§ EXERCISE: In the entries below, find the line with "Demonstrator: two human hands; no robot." and the line with "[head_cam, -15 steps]". Return those two lines and all lines between them, exactly.
☆ ☆ ☆ ☆ ☆ ☆ ☆
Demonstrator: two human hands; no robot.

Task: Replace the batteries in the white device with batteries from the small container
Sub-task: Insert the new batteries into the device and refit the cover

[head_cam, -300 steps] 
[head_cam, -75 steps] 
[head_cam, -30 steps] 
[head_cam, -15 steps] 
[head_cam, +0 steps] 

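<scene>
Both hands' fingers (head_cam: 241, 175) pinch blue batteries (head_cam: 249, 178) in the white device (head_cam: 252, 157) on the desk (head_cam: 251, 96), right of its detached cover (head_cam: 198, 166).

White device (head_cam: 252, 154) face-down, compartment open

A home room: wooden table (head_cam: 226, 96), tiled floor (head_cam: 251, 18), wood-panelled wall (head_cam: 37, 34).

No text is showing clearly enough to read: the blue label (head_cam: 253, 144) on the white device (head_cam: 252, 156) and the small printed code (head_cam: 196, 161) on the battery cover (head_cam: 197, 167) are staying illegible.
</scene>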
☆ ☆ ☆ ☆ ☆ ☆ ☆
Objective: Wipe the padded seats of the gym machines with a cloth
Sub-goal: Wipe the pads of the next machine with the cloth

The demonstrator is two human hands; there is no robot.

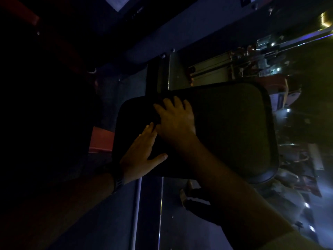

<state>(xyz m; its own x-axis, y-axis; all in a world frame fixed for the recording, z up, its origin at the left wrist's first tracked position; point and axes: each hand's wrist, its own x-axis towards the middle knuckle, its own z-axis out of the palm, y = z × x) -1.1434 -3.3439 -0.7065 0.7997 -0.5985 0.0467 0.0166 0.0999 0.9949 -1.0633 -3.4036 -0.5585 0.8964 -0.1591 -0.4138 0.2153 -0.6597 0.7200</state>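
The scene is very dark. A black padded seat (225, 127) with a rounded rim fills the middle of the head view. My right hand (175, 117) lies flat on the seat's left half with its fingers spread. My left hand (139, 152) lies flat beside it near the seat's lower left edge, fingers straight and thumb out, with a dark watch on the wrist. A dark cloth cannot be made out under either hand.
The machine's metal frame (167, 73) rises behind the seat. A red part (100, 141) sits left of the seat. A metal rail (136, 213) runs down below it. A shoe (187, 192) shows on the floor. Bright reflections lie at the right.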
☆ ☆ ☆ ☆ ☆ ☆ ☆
§ ANSWER SPACE:
Demonstrator: two human hands; no robot.

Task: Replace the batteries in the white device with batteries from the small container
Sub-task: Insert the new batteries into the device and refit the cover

[head_cam, -300 steps] 
[head_cam, -75 steps] 
[head_cam, -30 steps] 
[head_cam, -15 steps] 

The complete answer has been presented.